— WHAT THE TASK ASKS —
Lines containing the word "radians" are to be copied from the data below.

— INPUT RECORDS —

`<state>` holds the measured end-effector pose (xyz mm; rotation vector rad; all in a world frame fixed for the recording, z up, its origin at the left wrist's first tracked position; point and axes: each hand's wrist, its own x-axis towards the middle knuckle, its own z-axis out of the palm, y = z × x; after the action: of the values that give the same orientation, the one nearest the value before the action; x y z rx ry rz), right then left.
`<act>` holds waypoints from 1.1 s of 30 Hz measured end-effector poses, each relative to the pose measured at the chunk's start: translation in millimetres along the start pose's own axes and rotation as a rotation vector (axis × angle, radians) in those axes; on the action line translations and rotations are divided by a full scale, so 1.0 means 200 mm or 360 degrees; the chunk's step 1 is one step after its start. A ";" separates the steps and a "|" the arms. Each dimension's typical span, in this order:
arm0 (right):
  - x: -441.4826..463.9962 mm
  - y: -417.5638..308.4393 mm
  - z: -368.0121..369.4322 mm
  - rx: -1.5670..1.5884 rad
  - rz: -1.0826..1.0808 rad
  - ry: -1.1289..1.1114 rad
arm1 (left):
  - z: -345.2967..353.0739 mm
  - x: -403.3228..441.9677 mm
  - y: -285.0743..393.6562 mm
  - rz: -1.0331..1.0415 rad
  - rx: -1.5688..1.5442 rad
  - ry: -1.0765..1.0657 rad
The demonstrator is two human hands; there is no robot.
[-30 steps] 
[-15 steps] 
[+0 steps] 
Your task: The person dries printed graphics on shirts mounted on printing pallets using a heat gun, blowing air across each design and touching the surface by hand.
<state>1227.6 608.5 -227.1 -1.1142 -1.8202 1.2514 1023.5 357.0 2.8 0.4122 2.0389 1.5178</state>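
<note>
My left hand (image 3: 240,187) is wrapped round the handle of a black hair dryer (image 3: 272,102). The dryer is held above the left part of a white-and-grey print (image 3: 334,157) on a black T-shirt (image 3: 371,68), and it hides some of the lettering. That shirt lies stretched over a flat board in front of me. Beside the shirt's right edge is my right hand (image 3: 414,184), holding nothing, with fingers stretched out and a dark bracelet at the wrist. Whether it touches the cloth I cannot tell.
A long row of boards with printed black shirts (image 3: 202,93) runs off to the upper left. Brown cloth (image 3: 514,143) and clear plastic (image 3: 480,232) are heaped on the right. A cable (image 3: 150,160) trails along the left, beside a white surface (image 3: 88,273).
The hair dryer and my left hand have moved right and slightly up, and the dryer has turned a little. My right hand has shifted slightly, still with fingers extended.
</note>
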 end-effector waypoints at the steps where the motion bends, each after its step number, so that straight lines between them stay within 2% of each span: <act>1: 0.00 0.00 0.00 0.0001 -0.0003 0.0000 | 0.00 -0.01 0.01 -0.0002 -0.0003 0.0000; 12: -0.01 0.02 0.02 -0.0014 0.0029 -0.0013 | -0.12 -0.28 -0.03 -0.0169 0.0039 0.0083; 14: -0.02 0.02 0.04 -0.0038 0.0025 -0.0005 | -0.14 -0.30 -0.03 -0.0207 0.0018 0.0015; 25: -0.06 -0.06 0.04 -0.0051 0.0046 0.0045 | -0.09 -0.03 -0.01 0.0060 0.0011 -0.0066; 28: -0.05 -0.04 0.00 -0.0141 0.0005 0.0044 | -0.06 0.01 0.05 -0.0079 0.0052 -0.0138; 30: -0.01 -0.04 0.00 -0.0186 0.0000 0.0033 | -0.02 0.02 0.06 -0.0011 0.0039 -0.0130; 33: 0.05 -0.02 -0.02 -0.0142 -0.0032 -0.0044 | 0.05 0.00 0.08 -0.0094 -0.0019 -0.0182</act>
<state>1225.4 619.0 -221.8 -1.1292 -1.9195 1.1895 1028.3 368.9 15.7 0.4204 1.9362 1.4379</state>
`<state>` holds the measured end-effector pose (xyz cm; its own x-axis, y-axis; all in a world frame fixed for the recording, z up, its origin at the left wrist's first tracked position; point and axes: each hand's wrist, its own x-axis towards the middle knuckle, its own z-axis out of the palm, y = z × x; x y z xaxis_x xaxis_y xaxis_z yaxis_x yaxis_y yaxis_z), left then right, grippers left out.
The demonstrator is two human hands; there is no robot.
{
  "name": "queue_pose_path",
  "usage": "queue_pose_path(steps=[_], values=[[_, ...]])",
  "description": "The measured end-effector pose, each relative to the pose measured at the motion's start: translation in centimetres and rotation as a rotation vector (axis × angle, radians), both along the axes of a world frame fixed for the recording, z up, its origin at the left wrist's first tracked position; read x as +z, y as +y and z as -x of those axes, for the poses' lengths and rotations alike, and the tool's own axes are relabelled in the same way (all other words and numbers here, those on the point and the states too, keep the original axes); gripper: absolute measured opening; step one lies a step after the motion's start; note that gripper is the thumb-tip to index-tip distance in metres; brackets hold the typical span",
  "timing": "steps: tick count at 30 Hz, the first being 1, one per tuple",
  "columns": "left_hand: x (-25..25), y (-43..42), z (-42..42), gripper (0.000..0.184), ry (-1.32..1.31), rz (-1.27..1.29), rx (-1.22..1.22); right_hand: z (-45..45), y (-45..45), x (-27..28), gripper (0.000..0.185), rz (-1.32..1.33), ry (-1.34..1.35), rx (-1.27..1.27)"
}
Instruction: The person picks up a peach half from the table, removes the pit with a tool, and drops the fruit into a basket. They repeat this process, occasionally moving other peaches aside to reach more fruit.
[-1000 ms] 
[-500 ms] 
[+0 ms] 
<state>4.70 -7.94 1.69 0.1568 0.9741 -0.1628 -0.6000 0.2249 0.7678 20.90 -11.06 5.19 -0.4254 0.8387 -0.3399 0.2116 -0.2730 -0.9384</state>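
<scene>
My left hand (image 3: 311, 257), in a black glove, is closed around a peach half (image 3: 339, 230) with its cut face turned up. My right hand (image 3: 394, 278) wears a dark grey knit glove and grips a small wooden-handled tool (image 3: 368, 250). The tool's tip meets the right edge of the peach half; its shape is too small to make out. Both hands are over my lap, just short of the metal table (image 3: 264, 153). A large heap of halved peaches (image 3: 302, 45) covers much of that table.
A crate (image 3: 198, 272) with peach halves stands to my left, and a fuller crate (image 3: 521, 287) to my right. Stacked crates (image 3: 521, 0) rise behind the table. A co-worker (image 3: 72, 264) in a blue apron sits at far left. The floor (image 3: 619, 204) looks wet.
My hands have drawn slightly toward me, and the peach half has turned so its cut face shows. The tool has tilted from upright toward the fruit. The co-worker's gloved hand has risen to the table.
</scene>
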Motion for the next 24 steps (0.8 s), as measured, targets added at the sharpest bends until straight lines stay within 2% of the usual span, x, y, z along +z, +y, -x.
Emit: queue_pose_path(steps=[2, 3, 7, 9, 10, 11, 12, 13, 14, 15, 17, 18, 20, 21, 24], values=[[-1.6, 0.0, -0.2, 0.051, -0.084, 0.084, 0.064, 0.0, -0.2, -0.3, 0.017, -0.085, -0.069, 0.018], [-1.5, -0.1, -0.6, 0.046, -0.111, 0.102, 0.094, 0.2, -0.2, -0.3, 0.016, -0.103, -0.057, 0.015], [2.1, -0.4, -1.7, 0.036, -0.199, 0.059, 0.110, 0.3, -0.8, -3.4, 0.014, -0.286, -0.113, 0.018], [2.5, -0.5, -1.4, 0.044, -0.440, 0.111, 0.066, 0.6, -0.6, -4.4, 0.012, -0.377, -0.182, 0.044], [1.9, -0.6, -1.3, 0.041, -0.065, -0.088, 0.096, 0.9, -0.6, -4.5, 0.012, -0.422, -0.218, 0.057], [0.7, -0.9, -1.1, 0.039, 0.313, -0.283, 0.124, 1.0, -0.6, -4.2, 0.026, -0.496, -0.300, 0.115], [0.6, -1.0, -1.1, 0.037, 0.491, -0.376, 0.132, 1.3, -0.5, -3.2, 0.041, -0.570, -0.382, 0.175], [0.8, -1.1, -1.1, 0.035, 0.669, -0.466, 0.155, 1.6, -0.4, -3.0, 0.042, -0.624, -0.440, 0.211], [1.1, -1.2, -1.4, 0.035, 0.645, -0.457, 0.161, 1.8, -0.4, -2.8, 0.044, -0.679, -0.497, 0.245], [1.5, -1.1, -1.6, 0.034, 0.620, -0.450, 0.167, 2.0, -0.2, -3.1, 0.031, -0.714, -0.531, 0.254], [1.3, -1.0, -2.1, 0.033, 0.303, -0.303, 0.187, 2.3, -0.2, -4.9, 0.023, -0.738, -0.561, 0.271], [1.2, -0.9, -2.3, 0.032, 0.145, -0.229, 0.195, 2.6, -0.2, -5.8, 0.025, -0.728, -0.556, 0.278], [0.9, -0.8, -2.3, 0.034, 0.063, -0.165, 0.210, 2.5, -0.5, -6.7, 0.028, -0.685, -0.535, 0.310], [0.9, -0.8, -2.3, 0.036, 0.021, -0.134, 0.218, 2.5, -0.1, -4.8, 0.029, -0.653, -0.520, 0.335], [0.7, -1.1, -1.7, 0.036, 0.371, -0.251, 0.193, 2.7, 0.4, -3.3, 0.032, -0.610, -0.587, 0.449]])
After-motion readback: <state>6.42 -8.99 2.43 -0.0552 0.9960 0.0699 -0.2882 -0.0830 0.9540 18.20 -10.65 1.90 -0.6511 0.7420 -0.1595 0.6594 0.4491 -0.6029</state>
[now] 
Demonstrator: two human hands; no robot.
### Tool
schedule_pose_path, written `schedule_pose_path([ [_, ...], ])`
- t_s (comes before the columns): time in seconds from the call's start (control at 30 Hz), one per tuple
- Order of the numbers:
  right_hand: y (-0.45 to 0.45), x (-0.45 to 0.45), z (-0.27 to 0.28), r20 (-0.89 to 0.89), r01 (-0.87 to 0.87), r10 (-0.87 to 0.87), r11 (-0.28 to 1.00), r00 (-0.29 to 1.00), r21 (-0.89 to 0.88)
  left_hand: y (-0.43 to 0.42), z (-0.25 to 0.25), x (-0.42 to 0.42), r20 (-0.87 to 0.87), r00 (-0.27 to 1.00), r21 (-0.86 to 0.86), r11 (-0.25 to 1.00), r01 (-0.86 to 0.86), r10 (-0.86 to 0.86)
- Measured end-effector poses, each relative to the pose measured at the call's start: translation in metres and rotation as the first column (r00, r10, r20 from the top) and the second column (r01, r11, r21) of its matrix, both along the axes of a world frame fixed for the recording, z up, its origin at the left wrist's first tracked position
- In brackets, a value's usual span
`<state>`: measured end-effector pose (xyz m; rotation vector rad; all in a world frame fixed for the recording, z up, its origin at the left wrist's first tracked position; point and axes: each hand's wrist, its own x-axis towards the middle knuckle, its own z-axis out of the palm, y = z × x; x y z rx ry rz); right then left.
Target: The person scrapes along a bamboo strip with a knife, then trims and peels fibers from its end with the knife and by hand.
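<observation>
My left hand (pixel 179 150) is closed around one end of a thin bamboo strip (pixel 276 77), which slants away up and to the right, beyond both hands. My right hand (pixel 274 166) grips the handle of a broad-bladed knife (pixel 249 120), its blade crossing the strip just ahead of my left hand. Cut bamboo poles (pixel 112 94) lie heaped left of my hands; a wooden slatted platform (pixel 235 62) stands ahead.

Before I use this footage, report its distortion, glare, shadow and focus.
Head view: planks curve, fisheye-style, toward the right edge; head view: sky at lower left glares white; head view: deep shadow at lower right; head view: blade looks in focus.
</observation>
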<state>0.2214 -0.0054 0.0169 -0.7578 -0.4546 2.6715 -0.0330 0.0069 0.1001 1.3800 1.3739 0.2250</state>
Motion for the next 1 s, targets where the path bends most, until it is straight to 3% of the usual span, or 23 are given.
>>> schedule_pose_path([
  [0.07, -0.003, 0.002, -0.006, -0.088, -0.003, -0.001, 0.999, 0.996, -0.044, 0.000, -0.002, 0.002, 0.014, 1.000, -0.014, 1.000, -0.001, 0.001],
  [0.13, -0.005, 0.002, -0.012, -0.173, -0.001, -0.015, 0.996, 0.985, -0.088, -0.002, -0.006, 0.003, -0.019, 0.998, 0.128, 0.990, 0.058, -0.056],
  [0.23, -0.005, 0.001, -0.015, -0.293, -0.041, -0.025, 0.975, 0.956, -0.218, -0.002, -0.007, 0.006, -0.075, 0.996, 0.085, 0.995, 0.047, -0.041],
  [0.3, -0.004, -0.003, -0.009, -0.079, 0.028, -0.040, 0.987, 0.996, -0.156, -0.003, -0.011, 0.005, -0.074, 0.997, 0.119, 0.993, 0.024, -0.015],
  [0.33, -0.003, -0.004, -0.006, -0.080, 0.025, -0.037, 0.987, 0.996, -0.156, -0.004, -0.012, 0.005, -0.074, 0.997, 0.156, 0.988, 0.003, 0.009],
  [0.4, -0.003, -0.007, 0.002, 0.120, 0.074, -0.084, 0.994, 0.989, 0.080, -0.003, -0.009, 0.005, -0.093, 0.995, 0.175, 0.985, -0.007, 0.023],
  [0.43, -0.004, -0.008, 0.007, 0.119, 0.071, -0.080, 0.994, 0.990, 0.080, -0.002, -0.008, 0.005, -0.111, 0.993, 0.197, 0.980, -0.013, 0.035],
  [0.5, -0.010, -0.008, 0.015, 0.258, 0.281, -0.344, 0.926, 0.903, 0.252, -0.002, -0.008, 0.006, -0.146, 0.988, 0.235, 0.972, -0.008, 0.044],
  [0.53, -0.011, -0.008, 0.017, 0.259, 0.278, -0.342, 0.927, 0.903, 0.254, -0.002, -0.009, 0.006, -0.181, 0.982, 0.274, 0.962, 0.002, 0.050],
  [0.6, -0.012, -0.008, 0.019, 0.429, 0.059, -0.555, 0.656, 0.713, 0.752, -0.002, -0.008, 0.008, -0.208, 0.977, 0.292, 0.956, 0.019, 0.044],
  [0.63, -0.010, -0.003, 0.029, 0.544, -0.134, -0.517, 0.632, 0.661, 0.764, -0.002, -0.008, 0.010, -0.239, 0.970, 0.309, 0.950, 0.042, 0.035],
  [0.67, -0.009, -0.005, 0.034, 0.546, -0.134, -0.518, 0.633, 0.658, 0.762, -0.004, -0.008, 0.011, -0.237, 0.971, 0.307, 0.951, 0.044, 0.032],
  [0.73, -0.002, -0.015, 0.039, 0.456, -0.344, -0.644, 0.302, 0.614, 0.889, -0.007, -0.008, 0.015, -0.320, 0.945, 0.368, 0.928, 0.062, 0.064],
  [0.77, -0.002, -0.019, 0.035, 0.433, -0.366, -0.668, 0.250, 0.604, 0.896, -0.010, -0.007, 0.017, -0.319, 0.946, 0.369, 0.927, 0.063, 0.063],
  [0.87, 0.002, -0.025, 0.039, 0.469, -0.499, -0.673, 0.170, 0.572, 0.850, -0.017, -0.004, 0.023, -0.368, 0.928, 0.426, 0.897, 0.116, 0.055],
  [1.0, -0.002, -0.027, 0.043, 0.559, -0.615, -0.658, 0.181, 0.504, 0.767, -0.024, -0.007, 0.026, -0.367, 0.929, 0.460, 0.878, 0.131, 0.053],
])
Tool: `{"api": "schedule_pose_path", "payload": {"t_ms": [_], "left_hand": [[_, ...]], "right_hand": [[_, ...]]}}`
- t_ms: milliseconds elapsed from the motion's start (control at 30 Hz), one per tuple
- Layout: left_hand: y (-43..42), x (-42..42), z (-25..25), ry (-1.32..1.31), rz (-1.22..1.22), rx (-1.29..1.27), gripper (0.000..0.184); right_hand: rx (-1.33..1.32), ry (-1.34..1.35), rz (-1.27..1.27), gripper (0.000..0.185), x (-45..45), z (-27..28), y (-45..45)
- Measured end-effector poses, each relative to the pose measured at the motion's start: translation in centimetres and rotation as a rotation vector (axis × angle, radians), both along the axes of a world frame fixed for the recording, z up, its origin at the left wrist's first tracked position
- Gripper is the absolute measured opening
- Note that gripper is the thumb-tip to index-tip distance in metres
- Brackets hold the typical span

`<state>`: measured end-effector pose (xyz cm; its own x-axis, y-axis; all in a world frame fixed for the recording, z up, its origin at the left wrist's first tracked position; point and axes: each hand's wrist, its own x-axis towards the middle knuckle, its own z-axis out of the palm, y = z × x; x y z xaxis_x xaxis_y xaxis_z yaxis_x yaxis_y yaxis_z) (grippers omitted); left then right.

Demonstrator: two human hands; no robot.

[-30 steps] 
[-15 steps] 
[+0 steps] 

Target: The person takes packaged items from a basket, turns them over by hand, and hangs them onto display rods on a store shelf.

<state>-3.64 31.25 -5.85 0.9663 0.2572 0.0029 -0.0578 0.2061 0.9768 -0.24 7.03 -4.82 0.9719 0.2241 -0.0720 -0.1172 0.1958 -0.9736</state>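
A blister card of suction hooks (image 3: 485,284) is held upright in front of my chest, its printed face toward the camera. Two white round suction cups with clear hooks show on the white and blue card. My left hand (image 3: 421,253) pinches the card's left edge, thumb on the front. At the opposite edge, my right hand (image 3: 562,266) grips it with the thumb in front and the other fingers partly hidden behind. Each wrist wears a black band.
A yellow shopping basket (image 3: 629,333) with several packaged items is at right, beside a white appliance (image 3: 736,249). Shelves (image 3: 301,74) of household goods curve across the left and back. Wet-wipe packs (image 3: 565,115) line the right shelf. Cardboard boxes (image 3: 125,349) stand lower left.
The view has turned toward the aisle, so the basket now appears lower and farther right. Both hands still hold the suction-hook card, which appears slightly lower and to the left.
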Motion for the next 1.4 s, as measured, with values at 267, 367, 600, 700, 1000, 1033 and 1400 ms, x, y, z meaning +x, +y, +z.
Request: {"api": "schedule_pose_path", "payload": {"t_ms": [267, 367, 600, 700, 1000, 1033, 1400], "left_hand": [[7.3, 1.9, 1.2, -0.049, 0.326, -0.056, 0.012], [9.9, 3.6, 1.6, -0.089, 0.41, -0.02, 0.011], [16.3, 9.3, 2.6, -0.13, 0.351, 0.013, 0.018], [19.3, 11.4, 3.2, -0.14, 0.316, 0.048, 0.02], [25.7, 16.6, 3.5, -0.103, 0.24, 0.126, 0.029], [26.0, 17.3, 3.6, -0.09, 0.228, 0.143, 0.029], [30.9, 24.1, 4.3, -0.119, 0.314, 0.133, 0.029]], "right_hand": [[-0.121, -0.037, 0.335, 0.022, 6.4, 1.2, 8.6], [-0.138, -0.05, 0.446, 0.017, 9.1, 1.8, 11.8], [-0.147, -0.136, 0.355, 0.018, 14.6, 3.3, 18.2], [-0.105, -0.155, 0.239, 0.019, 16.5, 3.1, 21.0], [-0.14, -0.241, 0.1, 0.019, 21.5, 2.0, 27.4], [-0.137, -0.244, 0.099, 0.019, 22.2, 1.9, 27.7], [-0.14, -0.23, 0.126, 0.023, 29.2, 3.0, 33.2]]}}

— YOUR SOLUTION —
`<act>` holds waypoints from 1.1 s of 30 Hz measured end-effector poses, each relative to the pose measured at the chunk's start: translation in millimetres along the start pose's own axes and rotation as a rotation vector (axis × angle, radians) in those axes; on the action line translations and rotations are divided by a full scale, so 1.0 means 200 mm or 360 degrees; the chunk's step 1 is one step after its start. A ";" separates the steps and a "|" the arms. Each dimension's typical span, in this order:
  "description": "The measured end-effector pose, each relative to the pose measured at the motion's start: translation in centimetres and rotation as a rotation vector (axis × angle, radians), both along the axes of a world frame fixed for the recording, z up, its origin at the left wrist's first tracked position; read x as +z, y as +y and z as -x of those axes, for the poses' lengths and rotations alike, and the tool's own axes are relabelled in the same way (all other words and numbers here, those on the point and the states too, keep the original axes); gripper: absolute measured opening; step one lies a step after the motion's start; note that gripper is the thumb-tip to index-tip distance in metres; brackets hold the typical span",
- Measured end-effector poses, each relative to the pose measured at the motion's start: translation in centimetres and rotation as a rotation vector (axis × angle, radians), both along the axes of a world frame fixed for the recording, z up, its origin at the left wrist's first tracked position

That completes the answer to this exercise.